One of the features in WEKA is a tool for selecting attributes and performing dimensionality reduction. One of the supported algorithms is Principal Component Analysis. This example applies PCA to a .CSV file containing twelve correlated technical indicators. Redundancy is one of the qualities of data which causes models (especially machine learning models) to over-fit.

Correlation Matrix Technical Indicators

If we load this into WEKA we will see some basic descriptive statistics of the data set including histograms for each variable (technical indicator), and their minimum value, maximum value, mean sample statistic, and standard deviation sample statistic.

In the select attributes tab, choose the Principal Components attribute evaluator and WEKA will automatically select the Ranker search method.

After clicking start, WEKA extracts the first five principal components. As can be seen, the correlation coefficients of the first three principal components to the closing price are 0.6224, 0.3660, and 0.1643 respectively. Knowing PCA, these three components are uncorrelated and should, in theory at least, contain different information about the movement of the index.

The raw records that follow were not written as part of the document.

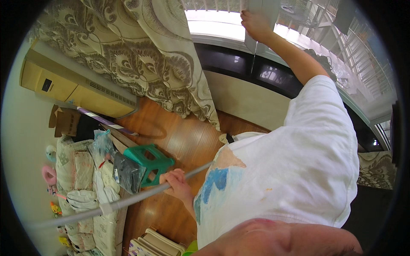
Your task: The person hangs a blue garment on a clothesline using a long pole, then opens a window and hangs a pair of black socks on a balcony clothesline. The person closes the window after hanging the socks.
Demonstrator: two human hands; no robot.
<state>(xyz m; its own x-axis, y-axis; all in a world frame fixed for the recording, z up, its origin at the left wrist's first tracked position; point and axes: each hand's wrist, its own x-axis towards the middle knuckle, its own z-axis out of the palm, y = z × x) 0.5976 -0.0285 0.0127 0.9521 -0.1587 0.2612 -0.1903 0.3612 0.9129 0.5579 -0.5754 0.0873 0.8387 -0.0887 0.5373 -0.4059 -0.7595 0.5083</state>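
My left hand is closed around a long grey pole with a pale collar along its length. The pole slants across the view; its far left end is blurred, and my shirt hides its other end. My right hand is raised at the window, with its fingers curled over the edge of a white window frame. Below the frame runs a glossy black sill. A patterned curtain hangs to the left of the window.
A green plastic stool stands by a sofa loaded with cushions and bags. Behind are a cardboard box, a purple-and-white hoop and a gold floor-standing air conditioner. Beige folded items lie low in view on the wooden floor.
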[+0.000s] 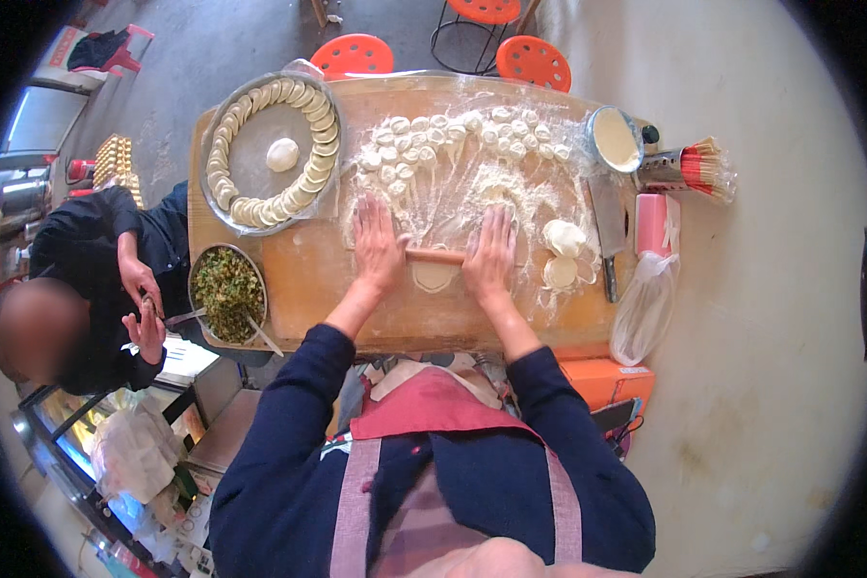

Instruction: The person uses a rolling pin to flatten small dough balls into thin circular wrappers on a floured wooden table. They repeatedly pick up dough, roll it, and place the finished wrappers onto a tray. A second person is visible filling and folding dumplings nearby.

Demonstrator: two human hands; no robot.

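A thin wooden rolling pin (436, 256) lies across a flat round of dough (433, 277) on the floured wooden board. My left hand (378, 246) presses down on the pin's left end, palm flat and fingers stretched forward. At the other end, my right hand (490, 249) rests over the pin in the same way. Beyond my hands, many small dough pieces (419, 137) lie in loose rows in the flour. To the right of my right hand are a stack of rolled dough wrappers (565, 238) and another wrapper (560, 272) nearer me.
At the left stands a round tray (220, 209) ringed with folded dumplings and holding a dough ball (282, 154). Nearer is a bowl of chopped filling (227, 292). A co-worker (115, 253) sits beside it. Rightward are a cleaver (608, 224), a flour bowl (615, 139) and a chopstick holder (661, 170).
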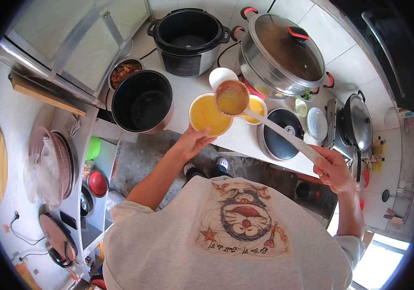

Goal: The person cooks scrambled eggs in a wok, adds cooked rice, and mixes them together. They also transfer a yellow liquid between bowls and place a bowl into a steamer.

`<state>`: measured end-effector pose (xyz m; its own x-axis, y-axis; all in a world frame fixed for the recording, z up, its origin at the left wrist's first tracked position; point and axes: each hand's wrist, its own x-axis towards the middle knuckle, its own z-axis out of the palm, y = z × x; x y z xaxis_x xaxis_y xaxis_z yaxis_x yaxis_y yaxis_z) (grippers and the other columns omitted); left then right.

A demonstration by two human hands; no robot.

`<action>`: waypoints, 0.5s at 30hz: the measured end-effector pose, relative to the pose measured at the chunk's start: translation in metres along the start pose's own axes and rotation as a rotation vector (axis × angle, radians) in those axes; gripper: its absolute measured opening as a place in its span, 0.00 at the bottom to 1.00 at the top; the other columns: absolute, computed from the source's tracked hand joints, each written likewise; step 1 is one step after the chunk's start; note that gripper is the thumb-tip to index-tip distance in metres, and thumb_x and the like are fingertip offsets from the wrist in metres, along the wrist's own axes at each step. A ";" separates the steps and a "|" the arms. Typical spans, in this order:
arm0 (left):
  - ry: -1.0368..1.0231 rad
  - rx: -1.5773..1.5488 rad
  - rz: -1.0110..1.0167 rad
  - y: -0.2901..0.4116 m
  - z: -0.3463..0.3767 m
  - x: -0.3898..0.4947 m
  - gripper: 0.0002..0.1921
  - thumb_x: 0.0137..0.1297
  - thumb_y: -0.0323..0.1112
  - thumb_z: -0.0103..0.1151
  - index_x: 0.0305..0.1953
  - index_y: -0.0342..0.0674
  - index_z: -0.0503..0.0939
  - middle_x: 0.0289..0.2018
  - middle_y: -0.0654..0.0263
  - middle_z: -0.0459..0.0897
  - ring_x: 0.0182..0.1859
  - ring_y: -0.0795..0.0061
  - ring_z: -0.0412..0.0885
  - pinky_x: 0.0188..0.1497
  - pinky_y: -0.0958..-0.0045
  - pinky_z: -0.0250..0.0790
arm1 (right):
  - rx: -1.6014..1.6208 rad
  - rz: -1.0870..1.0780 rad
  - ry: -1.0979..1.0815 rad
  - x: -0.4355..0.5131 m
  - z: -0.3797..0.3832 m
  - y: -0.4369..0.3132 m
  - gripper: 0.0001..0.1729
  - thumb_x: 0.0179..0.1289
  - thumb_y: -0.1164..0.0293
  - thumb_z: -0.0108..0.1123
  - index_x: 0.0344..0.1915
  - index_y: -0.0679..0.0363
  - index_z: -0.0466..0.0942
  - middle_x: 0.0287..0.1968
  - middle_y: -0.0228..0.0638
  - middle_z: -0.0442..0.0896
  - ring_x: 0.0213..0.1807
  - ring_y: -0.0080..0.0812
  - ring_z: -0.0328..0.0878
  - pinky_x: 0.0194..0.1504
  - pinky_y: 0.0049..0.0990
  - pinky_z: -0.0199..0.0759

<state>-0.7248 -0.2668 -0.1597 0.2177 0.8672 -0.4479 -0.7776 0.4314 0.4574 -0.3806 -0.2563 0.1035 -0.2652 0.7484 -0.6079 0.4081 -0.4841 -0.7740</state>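
A bowl of yellow soup or porridge [208, 115] rests in my left hand [194, 143], with the fingers and thumb on its near rim. My right hand [333, 170] grips the far end of a long-handled ladle [283, 132]. The ladle's scoop [231, 98] is over the right side of that bowl and has some yellow liquid inside. Partly behind the scoop is a second bowl of yellow liquid [255, 108] on the counter. A white bowl [223, 77] stands just beyond the scoop. Left of my left hand is a dark inner cooking pot [142, 101], with no food visible inside.
On the white counter [183, 85] stand a pressure cooker [192, 40], a lidded steamer pot [283, 50] and a metal bowl of brown food pieces [126, 72]. A round dark lid [283, 134] lies near the front edge. To the right, a lidded wok [357, 121] sits by the stove.
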 end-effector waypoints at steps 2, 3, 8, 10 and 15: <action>0.026 0.043 0.001 -0.004 -0.005 0.005 0.24 0.66 0.26 0.54 0.61 0.40 0.61 0.54 0.61 0.72 0.55 0.67 0.75 0.55 0.68 0.76 | 0.074 0.011 0.044 -0.002 -0.007 0.016 0.23 0.68 0.70 0.51 0.62 0.63 0.68 0.21 0.25 0.70 0.15 0.10 0.54 0.14 0.12 0.44; 0.027 0.052 -0.008 -0.005 -0.008 0.007 0.24 0.66 0.26 0.54 0.61 0.39 0.61 0.53 0.61 0.72 0.55 0.67 0.75 0.55 0.68 0.76 | 0.079 0.004 0.062 0.000 -0.010 0.024 0.23 0.69 0.70 0.51 0.62 0.63 0.68 0.21 0.25 0.70 0.15 0.10 0.54 0.14 0.12 0.44; -0.024 -0.014 -0.071 -0.009 -0.027 0.019 0.29 0.63 0.24 0.57 0.62 0.48 0.56 0.55 0.61 0.71 0.53 0.67 0.77 0.53 0.68 0.77 | 0.110 0.030 0.173 0.020 -0.013 0.069 0.23 0.69 0.70 0.51 0.62 0.61 0.68 0.22 0.25 0.70 0.16 0.10 0.55 0.15 0.12 0.45; -0.020 -0.004 -0.059 -0.009 -0.025 0.019 0.29 0.63 0.24 0.57 0.62 0.48 0.56 0.54 0.60 0.71 0.53 0.66 0.77 0.53 0.67 0.77 | 0.144 0.058 0.222 0.032 -0.011 0.087 0.23 0.68 0.71 0.52 0.62 0.60 0.69 0.22 0.24 0.70 0.17 0.11 0.57 0.16 0.12 0.47; -0.012 -0.005 -0.057 -0.011 -0.028 0.015 0.28 0.64 0.25 0.56 0.62 0.44 0.56 0.55 0.59 0.71 0.55 0.64 0.76 0.54 0.66 0.76 | -0.300 -0.100 0.410 0.065 -0.002 0.135 0.23 0.66 0.70 0.54 0.61 0.58 0.71 0.23 0.31 0.76 0.18 0.24 0.69 0.23 0.23 0.63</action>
<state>-0.7297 -0.2657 -0.1927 0.2684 0.8442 -0.4640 -0.7670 0.4787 0.4273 -0.3410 -0.2719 -0.0397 0.0241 0.9296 -0.3678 0.6468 -0.2950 -0.7033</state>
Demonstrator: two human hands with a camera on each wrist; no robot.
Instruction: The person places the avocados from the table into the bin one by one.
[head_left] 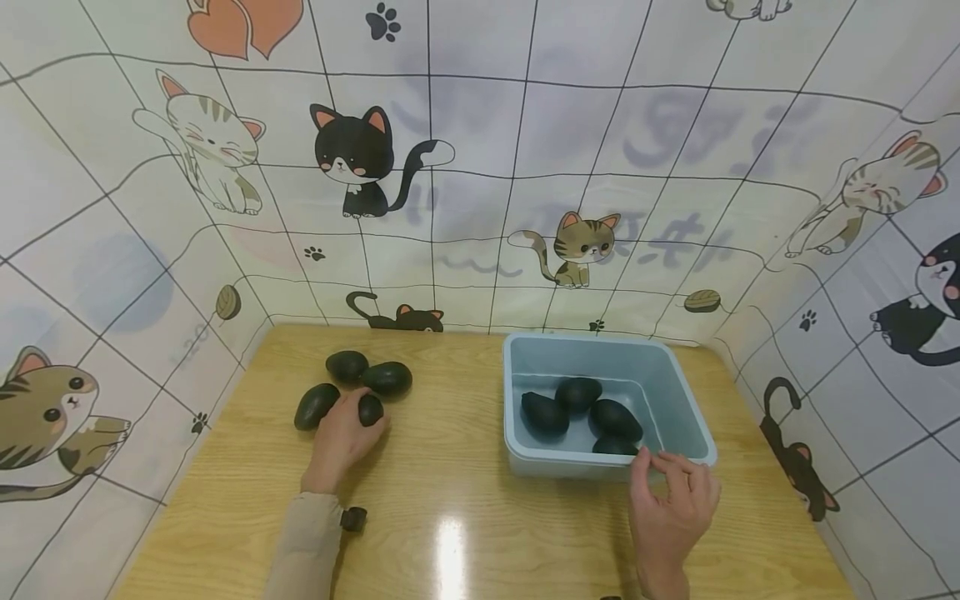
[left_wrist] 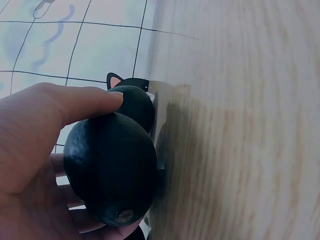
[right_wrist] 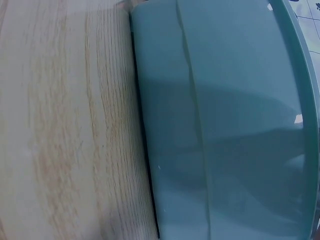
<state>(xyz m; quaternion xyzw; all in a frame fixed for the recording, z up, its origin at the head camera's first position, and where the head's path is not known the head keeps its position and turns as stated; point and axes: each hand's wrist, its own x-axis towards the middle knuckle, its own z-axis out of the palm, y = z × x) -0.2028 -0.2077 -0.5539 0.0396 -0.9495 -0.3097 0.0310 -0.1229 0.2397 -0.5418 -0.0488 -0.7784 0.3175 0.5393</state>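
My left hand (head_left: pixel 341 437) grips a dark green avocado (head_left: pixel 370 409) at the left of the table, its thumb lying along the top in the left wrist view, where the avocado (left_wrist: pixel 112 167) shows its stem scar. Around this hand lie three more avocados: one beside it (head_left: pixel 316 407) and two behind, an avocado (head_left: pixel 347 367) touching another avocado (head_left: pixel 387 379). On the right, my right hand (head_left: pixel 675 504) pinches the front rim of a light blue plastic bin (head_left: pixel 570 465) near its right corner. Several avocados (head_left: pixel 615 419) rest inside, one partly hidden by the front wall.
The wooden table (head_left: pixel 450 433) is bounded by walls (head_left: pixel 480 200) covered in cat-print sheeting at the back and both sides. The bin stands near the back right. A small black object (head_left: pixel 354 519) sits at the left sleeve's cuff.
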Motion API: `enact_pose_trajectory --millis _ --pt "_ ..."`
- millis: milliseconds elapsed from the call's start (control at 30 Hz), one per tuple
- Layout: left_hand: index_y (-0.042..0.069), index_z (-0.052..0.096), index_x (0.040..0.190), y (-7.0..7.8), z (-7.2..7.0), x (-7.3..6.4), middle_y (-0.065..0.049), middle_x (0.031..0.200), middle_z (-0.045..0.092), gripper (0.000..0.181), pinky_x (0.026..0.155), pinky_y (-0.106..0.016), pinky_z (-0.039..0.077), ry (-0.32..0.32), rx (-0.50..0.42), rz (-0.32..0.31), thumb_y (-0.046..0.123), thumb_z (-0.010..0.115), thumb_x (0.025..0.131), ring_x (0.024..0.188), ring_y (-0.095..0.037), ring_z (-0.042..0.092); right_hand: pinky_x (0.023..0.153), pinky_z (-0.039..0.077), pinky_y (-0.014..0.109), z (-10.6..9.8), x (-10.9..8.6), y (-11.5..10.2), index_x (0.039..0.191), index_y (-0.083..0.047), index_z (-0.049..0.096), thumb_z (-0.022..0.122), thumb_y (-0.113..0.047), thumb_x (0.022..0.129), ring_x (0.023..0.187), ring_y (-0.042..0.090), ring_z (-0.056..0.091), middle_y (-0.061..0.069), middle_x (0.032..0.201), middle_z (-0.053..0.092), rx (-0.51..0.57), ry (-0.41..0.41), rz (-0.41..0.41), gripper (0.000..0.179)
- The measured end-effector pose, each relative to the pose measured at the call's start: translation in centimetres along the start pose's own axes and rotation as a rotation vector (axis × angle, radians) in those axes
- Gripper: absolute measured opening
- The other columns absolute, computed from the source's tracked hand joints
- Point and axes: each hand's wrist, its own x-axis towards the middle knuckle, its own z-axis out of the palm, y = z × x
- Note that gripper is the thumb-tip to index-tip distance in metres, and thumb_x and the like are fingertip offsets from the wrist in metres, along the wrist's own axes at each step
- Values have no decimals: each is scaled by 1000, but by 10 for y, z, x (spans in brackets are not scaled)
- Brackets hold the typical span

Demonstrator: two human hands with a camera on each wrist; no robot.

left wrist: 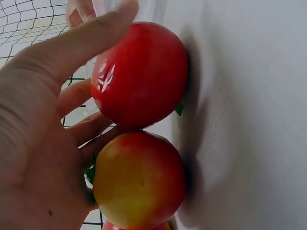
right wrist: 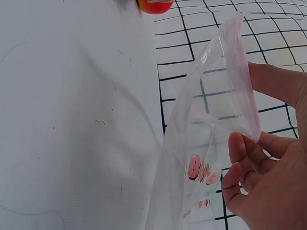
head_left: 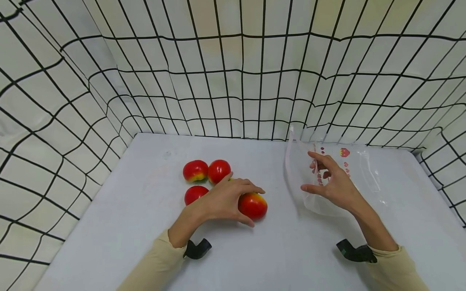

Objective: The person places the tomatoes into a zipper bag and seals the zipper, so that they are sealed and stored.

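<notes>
In the head view my left hand (head_left: 225,199) reaches over a red tomato (head_left: 253,206) with a yellowish top, thumb on the near side and fingers on the far side. The left wrist view shows the thumb along this tomato (left wrist: 144,74), with a second, half-yellow tomato (left wrist: 139,179) touching it beside the palm. My right hand (head_left: 336,188) holds the mouth of a clear plastic bag (head_left: 367,173) spread between thumb and curled fingers. In the right wrist view the bag (right wrist: 211,96) has a pinkish rim and red printed pictures; it looks empty.
More tomatoes (head_left: 195,170) lie in a cluster left of and behind the left hand, partly covered by it. Black wire mesh (head_left: 251,72) walls the back and sides of the white table (head_left: 120,218). Black bands (head_left: 198,249) sit at both cuffs.
</notes>
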Motion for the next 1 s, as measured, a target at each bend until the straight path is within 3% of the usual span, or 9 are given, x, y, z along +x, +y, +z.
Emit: enact_pose_trajectory --millis 367,633,767,900,1000 --pt "32 65 139 -1 0 7 9 132 68 69 128 -66 19 -9 -1 23 38 92 76 127 -10 59 84 48 29 -1 -2 3 161 -19 39 90 -31 83 105 24 49 9 123 54 -9 1 14 94" --pt "33 62 141 -2 -3 13 11 131 68 70 129 -63 23 111 -73 27 37 92 77 128 -9 60 84 50 32 0 -1 0 161 -18 38 89 -31 82 106 24 50 9 121 54 -10 -4 25 94" --pt "32 61 143 -1 -6 18 11 136 67 71 124 -57 36 173 -129 30 34 91 78 130 -12 59 84 51 32 0 -2 -1 160 -18 39 90 -30 82 105 25 51 9 120 54 -12 0 21 94" --pt "33 60 144 1 -8 23 10 140 65 70 106 -44 57 212 -207 -1 34 90 80 129 -12 59 83 51 31 0 -2 -2 160 -19 39 89 -29 82 105 25 51 9 120 55 -11 0 14 94" --pt "34 59 145 2 -9 27 10 142 63 70 98 -42 61 226 -274 -35 34 89 81 128 -13 59 83 51 30 0 -3 -3 160 -18 39 89 -29 82 105 25 51 9 119 55 -4 -1 8 93"
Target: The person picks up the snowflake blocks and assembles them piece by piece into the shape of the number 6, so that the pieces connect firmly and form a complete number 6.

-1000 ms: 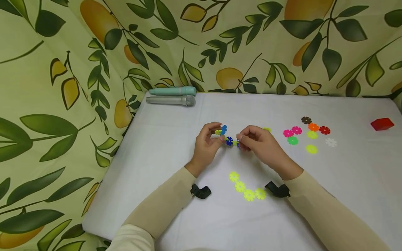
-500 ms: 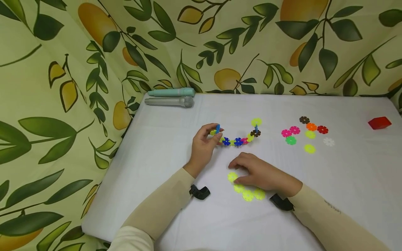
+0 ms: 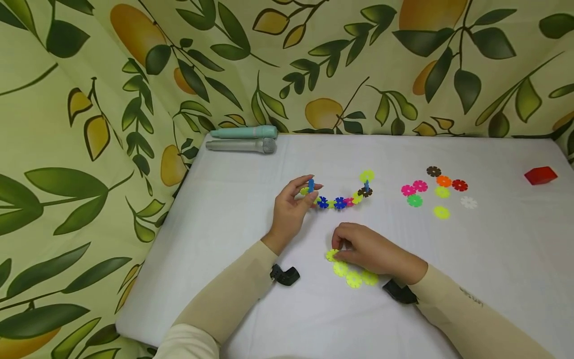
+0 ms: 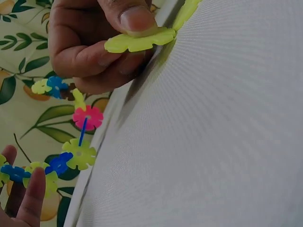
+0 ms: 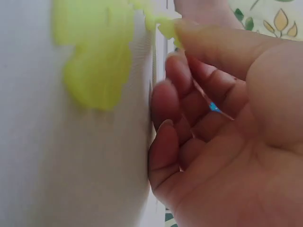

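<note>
My left hand [image 3: 287, 212] holds one end of a curved chain of flower-shaped plastic discs [image 3: 339, 203], joined at their slots. Blue, yellow, pink and brown discs make up the chain, and its far end curls up to a yellow one. Below it, my right hand [image 3: 374, 252] pinches a yellow flower disc [image 3: 332, 255] between thumb and fingers. In the left wrist view this yellow disc [image 4: 139, 41] is tilted up, its edge meeting another disc. More yellow discs [image 3: 354, 279] lie in a curved row beside the right hand, partly under it.
Loose flower discs [image 3: 441, 212] in several colours lie on the white table to the right. A red block [image 3: 540, 175] sits near the right edge. Teal [image 3: 244, 131] and grey [image 3: 242, 145] microphones lie at the back left. Patterned cloth [image 3: 269, 65] hangs behind.
My right hand left the chain, came down toward me to the yellow row, and its spread fingers closed on the end disc. The left hand keeps holding the chain nearly in place.
</note>
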Motion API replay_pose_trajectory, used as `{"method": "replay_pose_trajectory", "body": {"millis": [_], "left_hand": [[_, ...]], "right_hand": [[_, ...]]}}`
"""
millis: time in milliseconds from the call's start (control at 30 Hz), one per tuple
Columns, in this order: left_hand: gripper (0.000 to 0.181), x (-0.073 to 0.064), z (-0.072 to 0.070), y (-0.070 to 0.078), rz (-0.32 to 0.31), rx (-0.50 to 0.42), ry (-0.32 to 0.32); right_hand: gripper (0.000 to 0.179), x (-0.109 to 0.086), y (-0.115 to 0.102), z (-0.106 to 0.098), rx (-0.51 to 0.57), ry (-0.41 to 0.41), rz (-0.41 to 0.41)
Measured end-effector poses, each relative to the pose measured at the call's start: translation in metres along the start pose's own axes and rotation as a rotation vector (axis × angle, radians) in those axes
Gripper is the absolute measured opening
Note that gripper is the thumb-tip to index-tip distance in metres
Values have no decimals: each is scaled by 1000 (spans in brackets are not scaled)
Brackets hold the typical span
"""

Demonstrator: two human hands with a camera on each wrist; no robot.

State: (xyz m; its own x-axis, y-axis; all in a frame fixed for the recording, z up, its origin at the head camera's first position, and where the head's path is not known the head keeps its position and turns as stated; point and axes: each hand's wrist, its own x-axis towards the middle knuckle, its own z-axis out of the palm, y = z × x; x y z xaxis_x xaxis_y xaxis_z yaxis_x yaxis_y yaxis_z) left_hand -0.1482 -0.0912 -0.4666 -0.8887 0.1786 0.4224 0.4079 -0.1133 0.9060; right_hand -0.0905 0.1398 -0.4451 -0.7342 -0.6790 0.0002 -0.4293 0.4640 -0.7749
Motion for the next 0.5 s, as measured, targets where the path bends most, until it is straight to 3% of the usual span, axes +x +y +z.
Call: {"method": "replay_pose_trajectory", "body": {"millis": [300, 500], "left_hand": [[39, 0, 1, 0, 43, 39, -16], [40, -1, 1, -1, 70, 67, -48]], "right_hand": [[21, 1, 0, -11, 157, 180, 34], [13, 4, -10, -29, 109, 347, 65]]}}
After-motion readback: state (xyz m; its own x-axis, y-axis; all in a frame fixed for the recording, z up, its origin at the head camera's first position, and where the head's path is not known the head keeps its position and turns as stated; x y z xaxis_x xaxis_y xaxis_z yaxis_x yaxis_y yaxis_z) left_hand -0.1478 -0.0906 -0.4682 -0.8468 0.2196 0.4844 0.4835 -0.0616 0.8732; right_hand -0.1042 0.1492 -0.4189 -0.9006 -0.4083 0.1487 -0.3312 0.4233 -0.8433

Please note that the above trivial example is intended simply as an illustration of WEKA's capabilities and nothing more.

1. Stu, as always, a great article. I love the illustrations you used, and particularly the use of SOM to identify similarities in trading strategies and signals - such a perfect use case!

• Thanks Simon! I appreciate the kind words 🙂

In the future, I would like to post some specific applications and / or tutorials of Self Organizing Maps. There is a lot of potential to use them on large financial data sets.

Let me know if you want to collaborate!

2. Hello Stuart,
Your blog is very informative and helps me to proceed with my research confidently. Very simple concept explanation with suitable examples. I am totally inspired to do more research in computational finance.

• Hi Renu, thanks! I am very happy to hear that :), what is your area of research?

3. For the love of God, keep writing these articles.

4. Hi Stuart,

I have a question. can you explain how I can use the first three components while using these data for classification.